Under such circumstances, res ipsa is applicable. See, e.g., Funk, 204 Ind. at 176-177, 183 N.B. at 315. The Fryes met their burden of showing a prima facie case of negligence against Dr. Ho. Id. The burden then shifted to Dr. Ho to explain how he met the standard of care. Id. Dr. Ho responded by designating evidence that he met the appropriate standard of care and that the surgery nurse reported to him that the sponge counts were correct. In essence, Dr. Ho contended that he did not breach his duty to Frye because the nurse had the duty to count the sponges and miscounted. However, under Funk, a surgeon cannot “delegate the absolute authority and responsibility to a nurse or nurses to account for sponges and to thus escape responsibility himself.” Id. at 179-180, 183 N.E. at 315-316. As in Cox, Dr. Ho’s explanation is “not free of the inference of negligence,” and Dr. Ho failed to carry his burden of proof. Cox, 828 N.E.2d at 913. The Fryes were, therefore, entitled to partial summary judgment on their claim against Dr. Ho. We reverse and remand for a new trial on the Fryes’ damages.

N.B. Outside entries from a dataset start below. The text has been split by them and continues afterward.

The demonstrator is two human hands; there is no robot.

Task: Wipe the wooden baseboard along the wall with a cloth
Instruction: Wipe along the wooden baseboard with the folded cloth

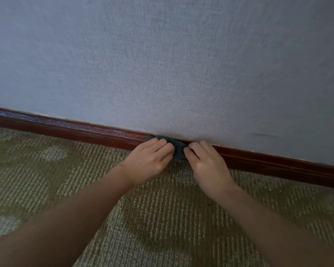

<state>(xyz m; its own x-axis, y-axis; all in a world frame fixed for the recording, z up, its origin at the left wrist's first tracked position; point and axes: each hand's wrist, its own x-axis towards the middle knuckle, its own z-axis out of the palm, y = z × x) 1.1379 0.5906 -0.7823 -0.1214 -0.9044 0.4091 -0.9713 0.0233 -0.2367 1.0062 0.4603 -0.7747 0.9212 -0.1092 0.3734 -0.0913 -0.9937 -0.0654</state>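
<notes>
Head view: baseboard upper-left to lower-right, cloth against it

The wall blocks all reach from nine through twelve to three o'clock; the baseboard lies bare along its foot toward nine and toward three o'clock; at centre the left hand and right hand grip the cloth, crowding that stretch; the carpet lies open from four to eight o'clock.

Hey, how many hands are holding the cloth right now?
2. The left hand grips the left side of the dark green cloth, the right hand its right side, against the baseboard.
</notes>
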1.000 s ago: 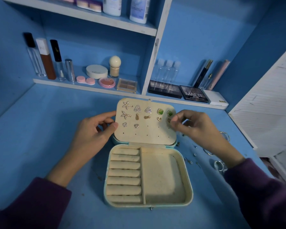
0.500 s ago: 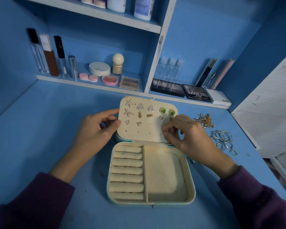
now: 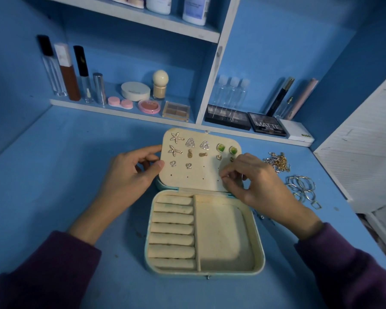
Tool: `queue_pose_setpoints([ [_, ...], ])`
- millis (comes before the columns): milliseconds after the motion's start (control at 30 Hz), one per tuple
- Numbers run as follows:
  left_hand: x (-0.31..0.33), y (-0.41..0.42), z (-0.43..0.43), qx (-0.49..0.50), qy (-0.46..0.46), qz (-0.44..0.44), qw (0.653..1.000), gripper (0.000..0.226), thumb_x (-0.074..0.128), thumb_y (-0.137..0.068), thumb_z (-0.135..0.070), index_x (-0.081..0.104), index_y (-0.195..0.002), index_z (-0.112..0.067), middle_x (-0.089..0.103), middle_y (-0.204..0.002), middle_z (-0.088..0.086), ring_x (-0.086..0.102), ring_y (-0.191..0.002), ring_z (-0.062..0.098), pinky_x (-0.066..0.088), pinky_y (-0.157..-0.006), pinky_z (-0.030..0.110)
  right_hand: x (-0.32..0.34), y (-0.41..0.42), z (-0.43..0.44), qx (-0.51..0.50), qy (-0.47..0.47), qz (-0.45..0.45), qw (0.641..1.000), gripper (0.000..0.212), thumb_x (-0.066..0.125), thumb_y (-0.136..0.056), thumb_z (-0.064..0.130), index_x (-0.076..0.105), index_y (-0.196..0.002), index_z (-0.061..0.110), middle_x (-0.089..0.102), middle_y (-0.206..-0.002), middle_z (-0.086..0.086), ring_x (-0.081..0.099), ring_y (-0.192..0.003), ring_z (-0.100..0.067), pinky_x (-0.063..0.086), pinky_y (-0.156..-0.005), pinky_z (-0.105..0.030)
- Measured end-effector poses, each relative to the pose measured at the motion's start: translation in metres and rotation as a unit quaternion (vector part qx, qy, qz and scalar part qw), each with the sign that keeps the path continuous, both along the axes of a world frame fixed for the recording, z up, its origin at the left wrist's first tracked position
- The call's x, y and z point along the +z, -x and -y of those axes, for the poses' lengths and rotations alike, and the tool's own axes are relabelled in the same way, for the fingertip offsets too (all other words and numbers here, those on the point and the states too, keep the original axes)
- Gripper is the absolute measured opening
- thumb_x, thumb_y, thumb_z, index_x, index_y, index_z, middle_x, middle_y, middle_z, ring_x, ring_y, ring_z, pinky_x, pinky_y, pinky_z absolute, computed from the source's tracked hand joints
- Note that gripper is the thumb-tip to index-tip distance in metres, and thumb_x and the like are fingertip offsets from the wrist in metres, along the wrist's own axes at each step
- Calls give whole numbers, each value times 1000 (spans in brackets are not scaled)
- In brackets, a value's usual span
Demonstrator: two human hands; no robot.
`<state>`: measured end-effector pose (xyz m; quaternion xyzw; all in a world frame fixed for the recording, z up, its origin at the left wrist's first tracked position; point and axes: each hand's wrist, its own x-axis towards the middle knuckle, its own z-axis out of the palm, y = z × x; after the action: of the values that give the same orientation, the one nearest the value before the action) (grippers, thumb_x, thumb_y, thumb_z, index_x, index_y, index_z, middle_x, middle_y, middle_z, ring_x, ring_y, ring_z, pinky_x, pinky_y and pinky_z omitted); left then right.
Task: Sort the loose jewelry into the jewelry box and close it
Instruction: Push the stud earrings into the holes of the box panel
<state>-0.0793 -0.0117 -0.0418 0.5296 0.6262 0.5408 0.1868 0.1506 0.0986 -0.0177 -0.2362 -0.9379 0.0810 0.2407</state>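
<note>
The left hand (image 3: 129,175) is recorded gripping the left edge of the raised lid (image 3: 201,177) of the pale teal, cream-lined rectangular jewelry box (image 3: 260,248), thumb on the panel, fingers behind. Small metal stud earrings (image 3: 190,143) are seated in the lid's upper rows. The right hand (image 3: 259,186) is held at the panel's lower right, fingertips pinched together; whether a stud is held cannot be told. The tangled gold and silver chains (image 3: 279,162) and thin silver rings (image 3: 301,188) lie loose on the blue tabletop (image 3: 53,175), just right of that hand, judged the nearer.

Dark purple long sleeves (image 3: 42,270), bare hands
</note>
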Motion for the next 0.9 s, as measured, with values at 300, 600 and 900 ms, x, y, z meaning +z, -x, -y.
queue_pose_setpoints([
  [300,-1,0,-1,4,-6,1,1000,45,65,-86,-5,58,-100,-47,67,-76,-27,56,-72,8,40,-62,7,22,-9,39,59,133,81,986,6,62,-78,21,67,-81,23,54,-69,10,51,-62,-8,41,-57,-17],
  [600,-1,0,-1,-3,-7,7,1000,43,66,-87,-7,58,-95,-49,64,-70,-33,55,-74,5,39,-64,7,6,-12,55,38,100,167,980,20,47,-82,34,66,-82,27,61,-74,11,57,-63,-14,50,-56,-38],
  [900,-2,1,-2,-5,-5,1,1000,44,64,-88,-5,58,-99,-47,65,-71,-33,55,-74,2,40,-65,6,14,-18,51,48,139,100,984,14,61,-81,12,74,-85,16,58,-69,4,47,-59,2,35,-59,-6],
])
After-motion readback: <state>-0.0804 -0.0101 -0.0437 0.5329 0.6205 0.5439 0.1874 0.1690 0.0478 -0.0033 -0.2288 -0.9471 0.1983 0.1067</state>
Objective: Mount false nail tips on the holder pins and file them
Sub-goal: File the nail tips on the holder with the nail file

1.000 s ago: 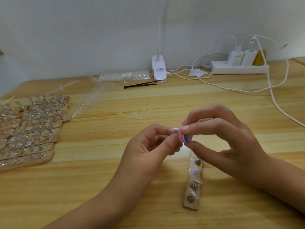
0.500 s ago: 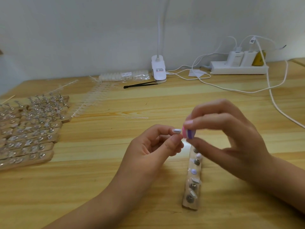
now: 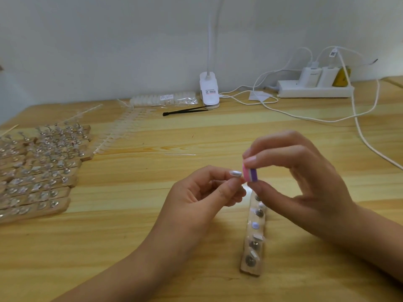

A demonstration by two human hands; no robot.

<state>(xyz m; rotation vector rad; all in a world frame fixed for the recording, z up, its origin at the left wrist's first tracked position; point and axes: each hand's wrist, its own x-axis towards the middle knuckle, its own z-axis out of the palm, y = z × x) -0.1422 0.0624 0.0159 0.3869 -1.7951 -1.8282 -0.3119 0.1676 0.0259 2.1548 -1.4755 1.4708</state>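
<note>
The left fingers (image 3: 231,187) are curled in, with thumb and forefinger pinching what looks like a small pearly nail tip (image 3: 236,173) that pokes out to the right. The right fingers (image 3: 274,158) bend over a little pink-and-purple file block (image 3: 251,174) and grip it, forefinger on top and thumb beneath. The pink face of the block sits at the free end of the nail tip, though whether they touch cannot be told.

The left hand (image 3: 196,199) and right hand (image 3: 305,184) are raised over the desk (image 3: 87,247), near its front middle. Just under them lies a wooden holder strip (image 3: 250,270), running lengthwise toward the person. It has a row of metal pins, a few of them carrying small tips, and its far end is hidden behind the right thumb.

At the far left, more strips (image 3: 43,177) lie packed side by side, loaded with clear tips. Clear sprues (image 3: 117,136) lie just beside them. Along the wall at the back are a bag of tips (image 3: 165,99), black tweezers (image 3: 185,110), a white clip lamp (image 3: 209,92) and a power strip (image 3: 314,91) with two chargers (image 3: 310,76). White cables (image 3: 357,120) trail down the right side.
</note>
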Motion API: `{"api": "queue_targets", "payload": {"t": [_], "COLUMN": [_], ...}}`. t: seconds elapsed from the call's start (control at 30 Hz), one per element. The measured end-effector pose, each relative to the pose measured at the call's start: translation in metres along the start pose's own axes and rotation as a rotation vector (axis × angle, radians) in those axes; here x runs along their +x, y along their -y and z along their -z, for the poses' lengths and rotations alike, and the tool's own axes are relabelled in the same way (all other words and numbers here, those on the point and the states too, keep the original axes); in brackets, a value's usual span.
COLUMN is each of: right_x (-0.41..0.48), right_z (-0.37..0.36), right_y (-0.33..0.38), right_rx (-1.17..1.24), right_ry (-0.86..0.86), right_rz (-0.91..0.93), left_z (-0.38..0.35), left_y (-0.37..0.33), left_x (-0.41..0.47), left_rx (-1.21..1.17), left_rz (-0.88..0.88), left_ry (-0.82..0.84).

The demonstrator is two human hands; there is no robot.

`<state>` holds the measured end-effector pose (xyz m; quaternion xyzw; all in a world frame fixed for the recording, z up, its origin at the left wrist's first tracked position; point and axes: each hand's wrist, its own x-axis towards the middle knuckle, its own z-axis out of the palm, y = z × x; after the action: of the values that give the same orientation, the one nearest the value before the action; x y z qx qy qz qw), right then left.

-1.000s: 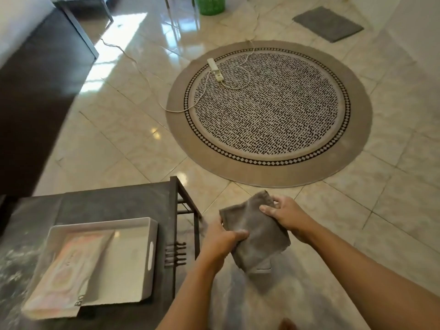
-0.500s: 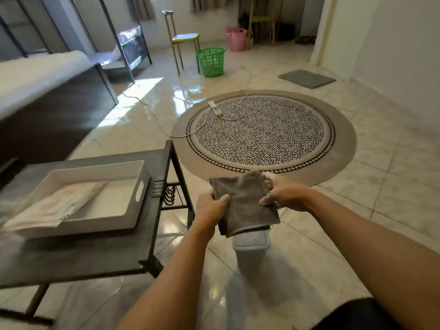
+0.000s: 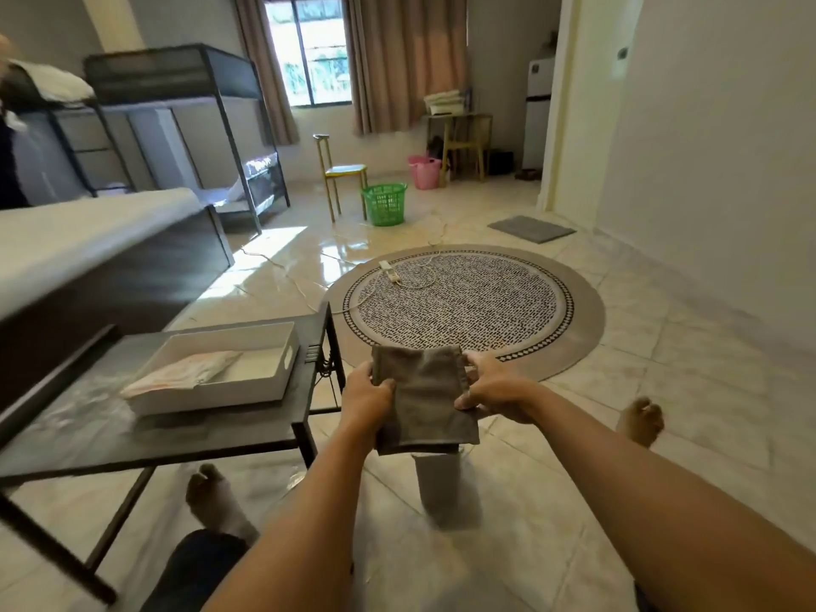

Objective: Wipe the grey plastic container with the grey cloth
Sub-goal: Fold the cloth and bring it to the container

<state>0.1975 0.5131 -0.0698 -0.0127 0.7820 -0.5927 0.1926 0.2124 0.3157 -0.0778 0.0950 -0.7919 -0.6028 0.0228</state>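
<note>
A folded grey cloth (image 3: 423, 397) hangs in front of me, held by both hands. My left hand (image 3: 365, 397) pinches its left edge and my right hand (image 3: 494, 390) grips its right edge. Right below the cloth a tall grey plastic container (image 3: 443, 488) stands upright on the tiled floor between my feet. The cloth hides the container's top. I cannot tell whether the cloth's lower edge touches it.
A dark metal side table (image 3: 212, 430) stands at my left with a white tray (image 3: 225, 371) holding a flat packet. Ahead lies a round patterned rug (image 3: 468, 302) with a power strip (image 3: 389, 270) and cable. Beds line the left side.
My view has tilted up from the floor to the room. Both hands have kept hold of the cloth, which now hangs flatter above the container.
</note>
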Motion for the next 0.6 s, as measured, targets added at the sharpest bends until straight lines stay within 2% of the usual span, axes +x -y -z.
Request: {"api": "queue_targets", "payload": {"t": [0.2, 0.47, 0.53, 0.6], "right_x": [0.031, 0.113, 0.136, 0.161], "right_z": [0.0, 0.012, 0.017, 0.022], "right_y": [-0.042, -0.125, -0.14, -0.153], "right_rx": [-0.014, 0.051, 0.048, -0.008], "right_ry": [0.022, 0.062, 0.044, -0.052], "right_rz": [-0.106, -0.207, -0.216, -0.224], "left_z": [-0.019, -0.056, -0.064, -0.071], "left_y": [0.031, 0.103, 0.116, 0.129], "left_x": [0.03, 0.113, 0.135, 0.156], "left_rx": [0.136, 0.334, 0.377, 0.424], "left_rz": [0.07, 0.163, 0.146, 0.132], "left_ry": [0.084, 0.312, 0.343, 0.378]}}
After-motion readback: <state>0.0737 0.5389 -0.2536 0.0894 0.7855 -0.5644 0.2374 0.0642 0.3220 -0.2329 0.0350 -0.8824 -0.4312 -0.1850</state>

For the foregoing reasons, we reverse and remand for a new trial on damages.

Reversed and remanded.

SULLIVAN, J., and CRONE, J., concur. 
      
      . We acknowledge the language in Funk cited by Dr. Ho, which indicates that negligence on the part of the physician is for the jury to decide. Funk, 204 Ind. at 179-180, 183 N.E. at 316 ("[Ajlthough the proposition here contended for is supported by evidence that good surgery practice depended upon nurses to account for all instruments and sponges used, such expert evidence does not exonerate the surgeon as a matter of law, but such evidence is competent for a jury to consider in ascertaining the fact whether this surgeon was negligent in leaving the sponge in the cavity. The finding of negligence under such evidence is the sole province of the jury.”). Further, we acknowledge the dicta in the Indiana Supreme Court’s opinion of Burke, 520 N.E.2d at 442, where the court held that a surgeon who left cement in a patient was not entitled to summary judgment and noted:
      The trial court was in error in finding that there was no genuine issue of fact to be submitted for trial. The inference of breach of duty confronts medical opinion of no breach of duty. Justice thus requires a trial. This is not to say that at this point justice requires a verdict for the plaintiff.
      
        Id. However, to the extent that these portions of Funk and Burke conflict with the outcome in Cox, we note that "[wjhen supreme court precedent is in conflict, we are bound to follow the court’s most recent pronouncement on the issue.” Howse v. State, 672 N.E.2d 441, 444 (Ind.Ct.App.1996), trans. denied.